__PROBLEM REQUIREMENTS__. In the data below, find every line with the word "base" and copy it.

__DATASET SECTION__.

──────────────────────────────

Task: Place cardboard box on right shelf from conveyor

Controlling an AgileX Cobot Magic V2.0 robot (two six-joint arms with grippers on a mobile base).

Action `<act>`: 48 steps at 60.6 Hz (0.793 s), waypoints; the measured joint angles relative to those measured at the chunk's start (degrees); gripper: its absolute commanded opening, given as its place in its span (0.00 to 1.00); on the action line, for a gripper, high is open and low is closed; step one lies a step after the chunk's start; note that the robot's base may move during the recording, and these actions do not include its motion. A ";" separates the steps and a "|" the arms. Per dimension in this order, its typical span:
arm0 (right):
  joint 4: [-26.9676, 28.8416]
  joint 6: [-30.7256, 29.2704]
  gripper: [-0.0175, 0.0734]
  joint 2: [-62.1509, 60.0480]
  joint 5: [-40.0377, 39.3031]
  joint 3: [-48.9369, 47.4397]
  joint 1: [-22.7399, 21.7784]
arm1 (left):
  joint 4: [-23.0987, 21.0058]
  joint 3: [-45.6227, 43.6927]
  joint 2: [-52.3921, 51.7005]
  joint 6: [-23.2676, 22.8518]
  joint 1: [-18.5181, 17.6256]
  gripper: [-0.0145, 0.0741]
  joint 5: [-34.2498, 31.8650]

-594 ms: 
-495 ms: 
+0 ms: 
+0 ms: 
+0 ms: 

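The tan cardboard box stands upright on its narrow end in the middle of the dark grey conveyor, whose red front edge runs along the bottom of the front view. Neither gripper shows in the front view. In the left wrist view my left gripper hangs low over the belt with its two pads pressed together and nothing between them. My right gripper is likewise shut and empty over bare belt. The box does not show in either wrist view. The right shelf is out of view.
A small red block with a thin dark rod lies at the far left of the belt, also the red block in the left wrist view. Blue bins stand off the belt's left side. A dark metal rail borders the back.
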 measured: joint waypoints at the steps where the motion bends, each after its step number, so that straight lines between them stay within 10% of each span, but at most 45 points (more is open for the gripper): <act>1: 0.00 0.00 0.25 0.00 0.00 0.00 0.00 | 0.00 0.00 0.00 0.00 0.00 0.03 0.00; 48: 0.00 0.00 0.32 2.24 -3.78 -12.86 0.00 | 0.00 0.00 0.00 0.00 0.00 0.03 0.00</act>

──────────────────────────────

__ANSWER TO THIS TASK__.
Controlling an AgileX Cobot Magic V2.0 robot (two six-joint arms with grippers on a mobile base).
Action `<act>`: 48 steps at 60.6 Hz (0.793 s), waypoints; the measured joint angles relative to those measured at the chunk's start (degrees); gripper: its absolute commanded opening, given as its place in its span (0.00 to 1.00); on the action line, for a gripper, high is open and low is closed; step one lies a step after the chunk's start; note that the robot's base may move during the recording, and these actions do not include its motion. A ";" separates the steps and a "|" the arms. Per dimension in this order, its typical span:

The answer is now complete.